Amanda later admits to Jake that she has an STD. Jake thinks it might have come before they were married, but Amanda confesses that the night Jake told her about him and Cara, she had slept with JR. When Jake realizes that he drove her to have a one-night stand, he decides to forgive her, but Amanda's not sure about that and leaves. He later admits to Tad he thinks his marriage is falling apart. Tad tells him to make a decision about whether or not he wants to stay married to Amanda. Jake chooses to stay with his wife. Jake finds out Amanda has HPV, which means she could possibly have cancer. While they are running tests, Amanda apologizes to Cara, who forgives her and also gives her some advice about how to deal with a cancer diagnosis. While waiting for the results, Amanda tells Jake that she wants him to move on in case something happens to her. Jake, though, refuses to let her give up and tells her they will fight against the cancer, if she has it. Jake is there when Amanda finds out that she has cancer. Jake starts staying overnight at the hospital, trying to find a solution to help Amanda.
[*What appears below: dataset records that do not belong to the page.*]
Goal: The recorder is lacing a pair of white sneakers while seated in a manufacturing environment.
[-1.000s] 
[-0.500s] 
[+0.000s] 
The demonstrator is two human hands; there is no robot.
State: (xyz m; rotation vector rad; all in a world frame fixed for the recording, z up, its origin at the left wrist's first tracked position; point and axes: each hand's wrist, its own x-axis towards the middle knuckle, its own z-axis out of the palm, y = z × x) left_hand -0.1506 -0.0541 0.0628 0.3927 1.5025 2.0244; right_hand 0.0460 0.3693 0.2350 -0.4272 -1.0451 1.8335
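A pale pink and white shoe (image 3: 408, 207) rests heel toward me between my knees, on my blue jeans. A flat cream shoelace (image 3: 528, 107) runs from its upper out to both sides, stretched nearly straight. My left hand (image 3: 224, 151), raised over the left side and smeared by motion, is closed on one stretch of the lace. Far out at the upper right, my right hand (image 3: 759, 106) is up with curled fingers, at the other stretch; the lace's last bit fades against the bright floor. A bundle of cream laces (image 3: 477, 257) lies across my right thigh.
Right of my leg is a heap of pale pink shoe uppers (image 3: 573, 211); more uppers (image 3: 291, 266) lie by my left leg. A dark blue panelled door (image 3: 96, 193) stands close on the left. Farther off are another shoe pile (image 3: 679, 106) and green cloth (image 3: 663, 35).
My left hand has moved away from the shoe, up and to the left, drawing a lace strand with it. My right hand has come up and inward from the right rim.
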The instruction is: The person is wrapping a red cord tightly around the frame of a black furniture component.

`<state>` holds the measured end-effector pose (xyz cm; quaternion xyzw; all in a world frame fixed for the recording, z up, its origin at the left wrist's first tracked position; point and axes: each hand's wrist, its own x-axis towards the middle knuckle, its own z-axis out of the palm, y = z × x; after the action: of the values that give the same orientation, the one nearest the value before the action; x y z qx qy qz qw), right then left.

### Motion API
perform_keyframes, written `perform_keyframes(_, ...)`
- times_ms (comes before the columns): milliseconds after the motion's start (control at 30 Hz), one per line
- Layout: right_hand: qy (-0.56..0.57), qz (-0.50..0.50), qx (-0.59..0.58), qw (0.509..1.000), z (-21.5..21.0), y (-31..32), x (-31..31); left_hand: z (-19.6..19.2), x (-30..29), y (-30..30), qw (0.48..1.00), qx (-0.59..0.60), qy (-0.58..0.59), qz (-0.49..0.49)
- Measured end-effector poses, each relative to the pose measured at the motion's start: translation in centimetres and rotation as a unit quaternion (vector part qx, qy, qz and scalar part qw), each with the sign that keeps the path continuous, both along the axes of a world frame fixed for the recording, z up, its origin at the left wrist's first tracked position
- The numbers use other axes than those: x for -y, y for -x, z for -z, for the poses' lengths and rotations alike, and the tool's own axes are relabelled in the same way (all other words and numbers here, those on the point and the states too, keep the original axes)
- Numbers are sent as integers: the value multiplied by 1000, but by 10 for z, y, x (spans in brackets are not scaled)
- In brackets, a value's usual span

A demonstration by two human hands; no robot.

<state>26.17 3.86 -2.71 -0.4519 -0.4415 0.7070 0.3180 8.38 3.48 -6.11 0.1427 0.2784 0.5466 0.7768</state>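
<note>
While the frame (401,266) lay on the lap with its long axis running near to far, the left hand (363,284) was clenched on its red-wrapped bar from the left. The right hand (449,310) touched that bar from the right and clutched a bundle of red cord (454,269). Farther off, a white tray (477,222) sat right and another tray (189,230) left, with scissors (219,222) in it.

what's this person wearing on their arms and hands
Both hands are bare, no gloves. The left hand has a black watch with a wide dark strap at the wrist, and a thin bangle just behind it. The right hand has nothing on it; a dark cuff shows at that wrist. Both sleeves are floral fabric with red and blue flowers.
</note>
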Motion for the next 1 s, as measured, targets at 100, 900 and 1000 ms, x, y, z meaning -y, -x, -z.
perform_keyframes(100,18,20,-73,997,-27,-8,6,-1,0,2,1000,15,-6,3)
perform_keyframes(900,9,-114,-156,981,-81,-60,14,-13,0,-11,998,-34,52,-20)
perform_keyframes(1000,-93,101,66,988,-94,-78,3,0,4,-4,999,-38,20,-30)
Jake and Amanda find out that her cancer is not that advanced, but the doctor does recommend Amanda has a hysterectomy, which means she won't be able to have any more children. Amanda decides to go through with it, and Jake realizes just how much Amanda and Trevor mean to him. Cara later tells him to not keep Amanda out, as she is hurting just as much as he is. Jake later talks to Amanda and promises that no matter what happens, he's always going to stay by her side from now on.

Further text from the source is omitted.